ENQUANTO DORMIAS…
enquanto dormias coloquei o teu corpo sobre o mar
e atravessei o quarto e um pequeno-almoço de laranjas junto à janela
e de jornais pelo chão
pelo corredor
enquanto o teu corpo continuava a boiar
sobre a cama.
os órgãos
mantêm o corpo na linha espelhada da superfície
no equilíbrio entre os pulmões que querem regressar ao ar de
que são feitos e o coração
que é de água e quer mergulhar
arrastando tudo para as profundezas do mar e da consciência.

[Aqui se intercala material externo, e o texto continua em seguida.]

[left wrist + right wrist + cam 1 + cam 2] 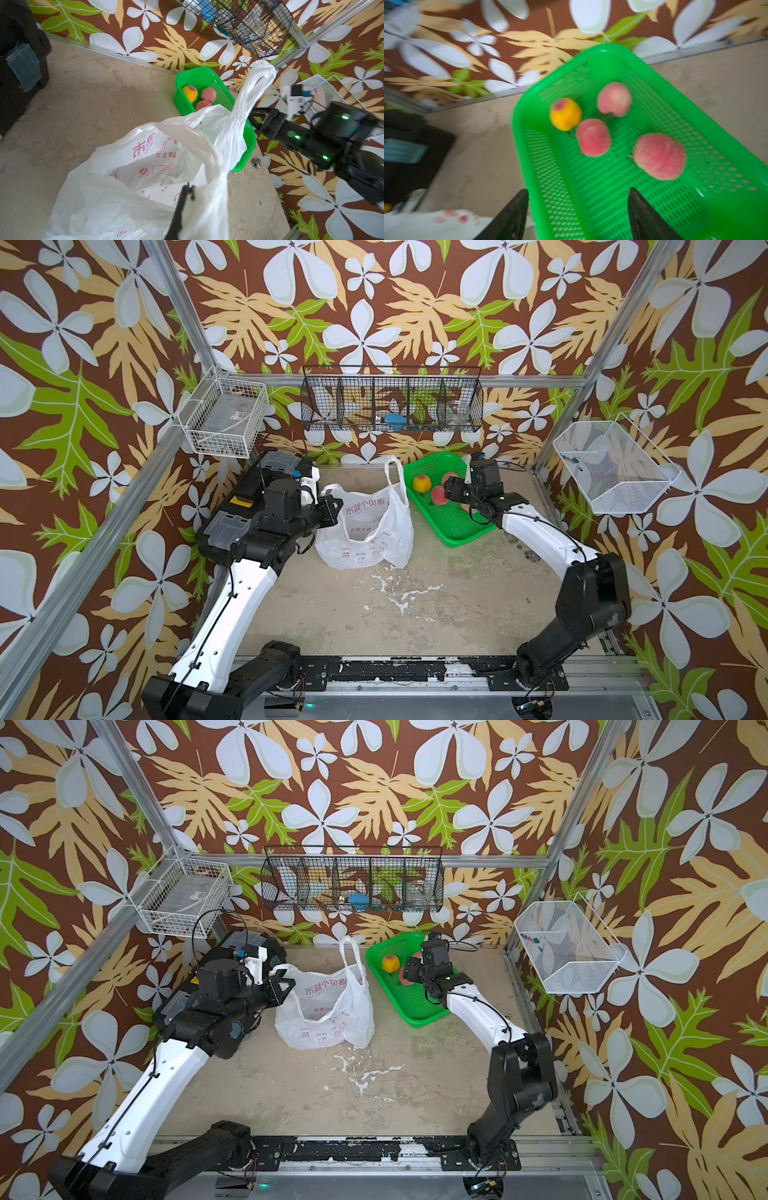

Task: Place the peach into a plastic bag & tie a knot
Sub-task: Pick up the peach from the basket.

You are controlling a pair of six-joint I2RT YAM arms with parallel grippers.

enquanto dormias despenharam-se
três cometas sobre o estábulo do rio
revolvendo as águas
(talvez fosse eu que boiasse e tu que me
observasses do cimo das águas e através da linha de mercúrio).
e resolvi partir
para fundar outra cidade.
uma intuitiva lei de equivalências transporta-me
do ondular do teu peito para a respiração do mar
no teu corpo adormecido.
onde o nosso filho, que é ainda apenas
um plano feito ao jantar
com os pratos já vazios e os talheres faiscando prata entre restos de comida
cresce erguendo abóbadas sobre o lago em que se banha
dormindo no equilíbrio das águas.
são os teus pulmões que nos têm mantido à tona,
na superfície do espelho que
não pertence a nenhum dos mundos a que serve de barreira
de refúgio.
enquanto dormias regressei
para te ver dormir.
In “Fórmulas”
Quasi Edições - 2004
Tiago Araújo
(N.1973)
O LUGAR DO MORTO
ao teu lado, no lugar do morto, enquanto
conduzes a conversa a uma frase sem
preparação. chegámos tarde à praia,
como a quase tudo. o vento levanta o
pó do parque de estacionamento e não
saímos do carro. não sei a resposta certa
e por isso represento mal o meu papel secundário,
limito-me a ficar em silêncio, onde
sempre me senti mais confortável.
um lugar sombrio, discreto, abrigado
e ainda assim, segundo dizem, o mais perigoso.
In “Livre Arbítrio”
Averno - 2009
Tiago Araújo
(N. 1973)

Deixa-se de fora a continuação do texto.